**Required work**
Of the lines listed below, return exactly those that run from the line containing "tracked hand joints" through the line containing "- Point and", both included.

*** Opening of Dataset extract ***

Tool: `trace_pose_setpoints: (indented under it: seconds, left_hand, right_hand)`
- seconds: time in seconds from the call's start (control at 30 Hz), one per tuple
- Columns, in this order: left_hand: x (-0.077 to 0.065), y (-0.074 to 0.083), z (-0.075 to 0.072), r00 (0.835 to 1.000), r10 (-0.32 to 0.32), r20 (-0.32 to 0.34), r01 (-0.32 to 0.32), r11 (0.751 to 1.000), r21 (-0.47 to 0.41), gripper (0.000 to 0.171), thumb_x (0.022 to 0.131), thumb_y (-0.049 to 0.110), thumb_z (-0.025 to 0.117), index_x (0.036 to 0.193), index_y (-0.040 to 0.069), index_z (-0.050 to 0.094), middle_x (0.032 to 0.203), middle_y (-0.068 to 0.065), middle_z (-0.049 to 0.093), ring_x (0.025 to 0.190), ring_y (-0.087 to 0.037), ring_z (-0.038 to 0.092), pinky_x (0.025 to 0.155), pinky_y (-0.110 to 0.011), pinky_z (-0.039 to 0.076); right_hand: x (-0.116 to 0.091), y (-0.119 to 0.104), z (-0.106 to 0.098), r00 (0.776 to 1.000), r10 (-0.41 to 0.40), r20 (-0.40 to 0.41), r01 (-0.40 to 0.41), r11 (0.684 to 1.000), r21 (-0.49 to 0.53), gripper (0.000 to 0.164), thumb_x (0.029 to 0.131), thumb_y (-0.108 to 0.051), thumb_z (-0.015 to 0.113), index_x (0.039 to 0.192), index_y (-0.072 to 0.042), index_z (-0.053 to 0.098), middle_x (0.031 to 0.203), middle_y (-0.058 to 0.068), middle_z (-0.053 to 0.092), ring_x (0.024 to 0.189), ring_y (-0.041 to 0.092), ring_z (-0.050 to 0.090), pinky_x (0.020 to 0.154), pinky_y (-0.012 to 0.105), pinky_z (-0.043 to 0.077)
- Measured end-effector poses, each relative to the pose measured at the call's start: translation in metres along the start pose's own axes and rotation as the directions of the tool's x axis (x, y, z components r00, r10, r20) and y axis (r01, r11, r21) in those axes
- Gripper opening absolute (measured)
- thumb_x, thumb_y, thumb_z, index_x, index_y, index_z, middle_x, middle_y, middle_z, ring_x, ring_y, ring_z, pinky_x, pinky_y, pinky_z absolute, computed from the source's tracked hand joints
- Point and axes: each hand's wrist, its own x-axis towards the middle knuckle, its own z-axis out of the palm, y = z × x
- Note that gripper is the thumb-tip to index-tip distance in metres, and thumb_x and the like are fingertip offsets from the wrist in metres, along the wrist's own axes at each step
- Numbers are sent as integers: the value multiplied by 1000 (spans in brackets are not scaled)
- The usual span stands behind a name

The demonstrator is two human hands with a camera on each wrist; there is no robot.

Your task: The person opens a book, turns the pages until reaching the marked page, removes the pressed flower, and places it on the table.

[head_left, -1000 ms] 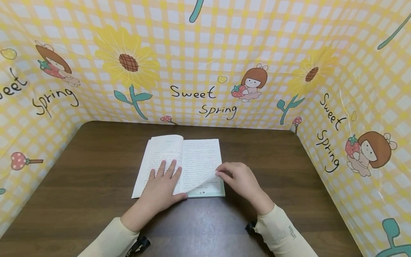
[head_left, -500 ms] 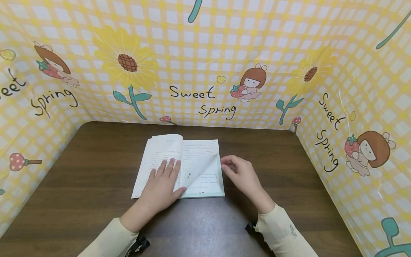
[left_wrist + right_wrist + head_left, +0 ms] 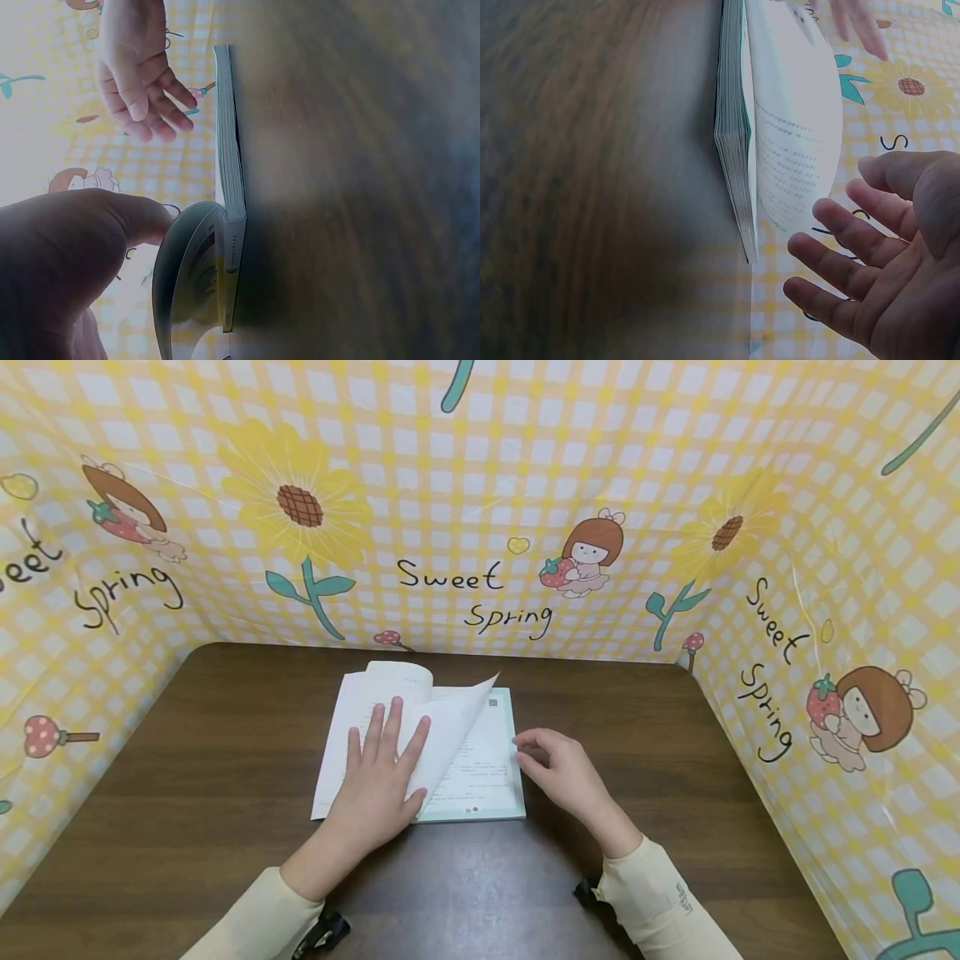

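An open book [image 3: 480, 777] with white printed pages and a pale green border lies on the table. My left hand [image 3: 378, 785] rests on its left side with fingers spread, thumb near the spine. A page [image 3: 450, 718] stands lifted and curls leftward, its upper corner sticking up, its near part by the left thumb. Beside the book's right edge hovers my right hand [image 3: 562, 768], fingers loosely bent and holding nothing. The right wrist view shows that hand's fingers [image 3: 832, 277] apart from the raised page [image 3: 795, 135]. In the left wrist view the thumb [image 3: 142, 217] is against the bent pages.
The dark wooden table [image 3: 637, 710] surrounds the book. A yellow checked cloth [image 3: 450, 468] with flowers and cartoon figures encloses the back and both sides. Black straps [image 3: 322, 935] show at the wrists under pale sleeves.
The right hand has released the page's edge and moved slightly right. That page has swung from right to left, uncovering the page below. The left hand's fingers have shifted slightly upward and spread.
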Motion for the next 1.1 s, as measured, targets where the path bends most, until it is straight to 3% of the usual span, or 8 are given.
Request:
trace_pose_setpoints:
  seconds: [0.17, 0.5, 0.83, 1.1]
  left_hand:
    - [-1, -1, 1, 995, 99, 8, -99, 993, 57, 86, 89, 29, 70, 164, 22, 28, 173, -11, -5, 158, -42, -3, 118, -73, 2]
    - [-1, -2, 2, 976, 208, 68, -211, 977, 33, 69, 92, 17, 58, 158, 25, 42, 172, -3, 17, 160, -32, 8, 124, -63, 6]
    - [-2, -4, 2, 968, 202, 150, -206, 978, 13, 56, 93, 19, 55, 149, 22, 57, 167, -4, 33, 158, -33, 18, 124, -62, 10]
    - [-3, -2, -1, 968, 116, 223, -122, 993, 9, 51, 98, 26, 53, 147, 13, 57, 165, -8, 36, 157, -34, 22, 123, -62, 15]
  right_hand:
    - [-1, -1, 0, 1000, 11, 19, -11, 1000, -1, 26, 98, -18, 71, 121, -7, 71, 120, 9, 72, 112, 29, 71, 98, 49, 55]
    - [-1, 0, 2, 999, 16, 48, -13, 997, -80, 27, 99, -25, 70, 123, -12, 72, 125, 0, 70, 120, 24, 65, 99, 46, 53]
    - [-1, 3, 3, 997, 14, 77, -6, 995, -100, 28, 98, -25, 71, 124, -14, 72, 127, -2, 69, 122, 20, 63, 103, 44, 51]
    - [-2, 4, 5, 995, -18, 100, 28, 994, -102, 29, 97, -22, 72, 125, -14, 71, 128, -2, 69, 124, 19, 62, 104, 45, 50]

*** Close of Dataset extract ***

**Result of the task**
- thumb_x, thumb_y, thumb_z, index_x, index_y, index_z, middle_x, middle_y, middle_z, ring_x, ring_y, ring_z, pinky_x, pinky_y, pinky_z absolute, computed from the source's tracked hand joints
- Point and axes: each hand's wrist, its own x-axis towards the middle knuckle, its own z-axis out of the palm, y = z × x

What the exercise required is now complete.